• What to produce:
Transcribe the listing below in full, exactly, with no images.

• Raw data:

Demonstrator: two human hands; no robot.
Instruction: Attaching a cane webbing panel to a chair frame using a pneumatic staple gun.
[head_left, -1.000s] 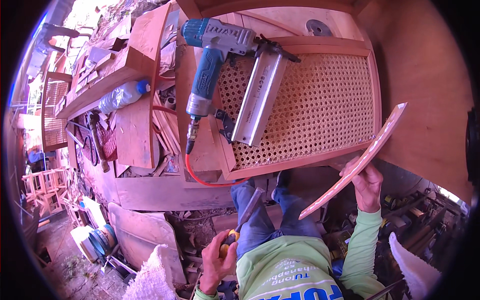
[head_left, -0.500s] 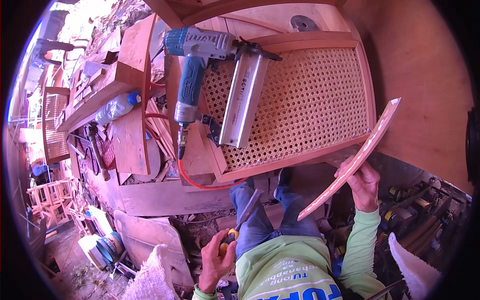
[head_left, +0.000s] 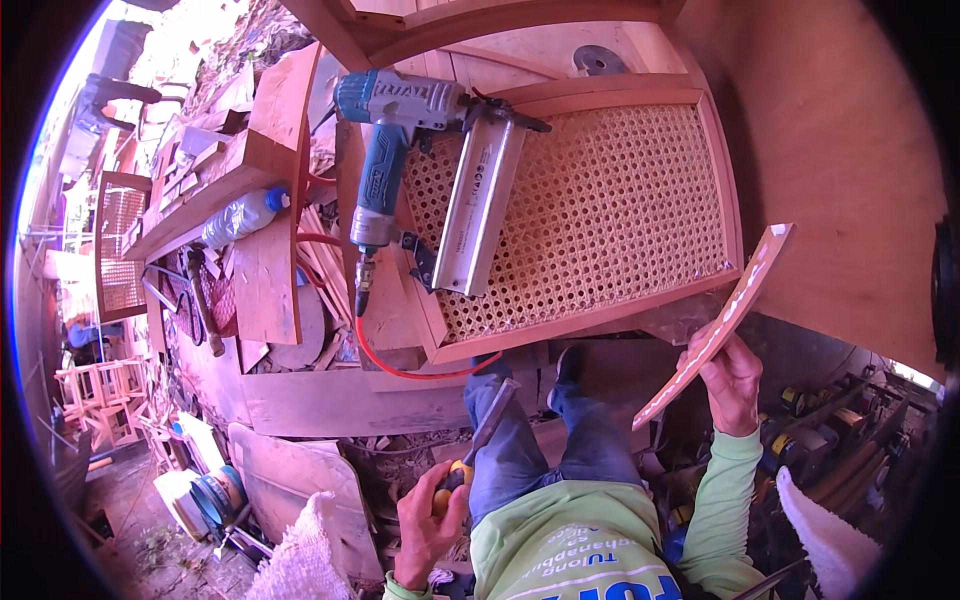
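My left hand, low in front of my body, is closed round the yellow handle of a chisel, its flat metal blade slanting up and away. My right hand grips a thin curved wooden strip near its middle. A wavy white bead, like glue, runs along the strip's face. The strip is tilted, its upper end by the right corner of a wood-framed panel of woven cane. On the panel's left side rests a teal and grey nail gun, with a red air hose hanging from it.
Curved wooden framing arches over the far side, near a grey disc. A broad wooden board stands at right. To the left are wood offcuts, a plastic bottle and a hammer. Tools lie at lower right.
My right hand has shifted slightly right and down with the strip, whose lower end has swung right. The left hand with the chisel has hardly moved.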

• Exercise solution:
Demonstrator: two human hands; no robot.
Instruction: Attaching a cane webbing panel to a chair frame using a pneumatic staple gun.
[head_left, -1.000s] 
[head_left, -0.500s] 
[head_left, +0.000s] 
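My left hand, low in front of my body, is closed round the yellow handle of a chisel, its flat metal blade slanting up and away. My right hand grips a thin curved wooden strip near its middle. A wavy white bead, like glue, runs along the strip's face. The strip is tilted, its upper end by the right corner of a wood-framed panel of woven cane. On the panel's left side rests a teal and grey nail gun, with a red air hose hanging from it.
Curved wooden framing arches over the far side, near a grey disc. A broad wooden board stands at right. To the left are wood offcuts, a plastic bottle and a hammer. Tools lie at lower right.
My right hand has shifted slightly right and down with the strip, whose lower end has swung right. The left hand with the chisel has hardly moved.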

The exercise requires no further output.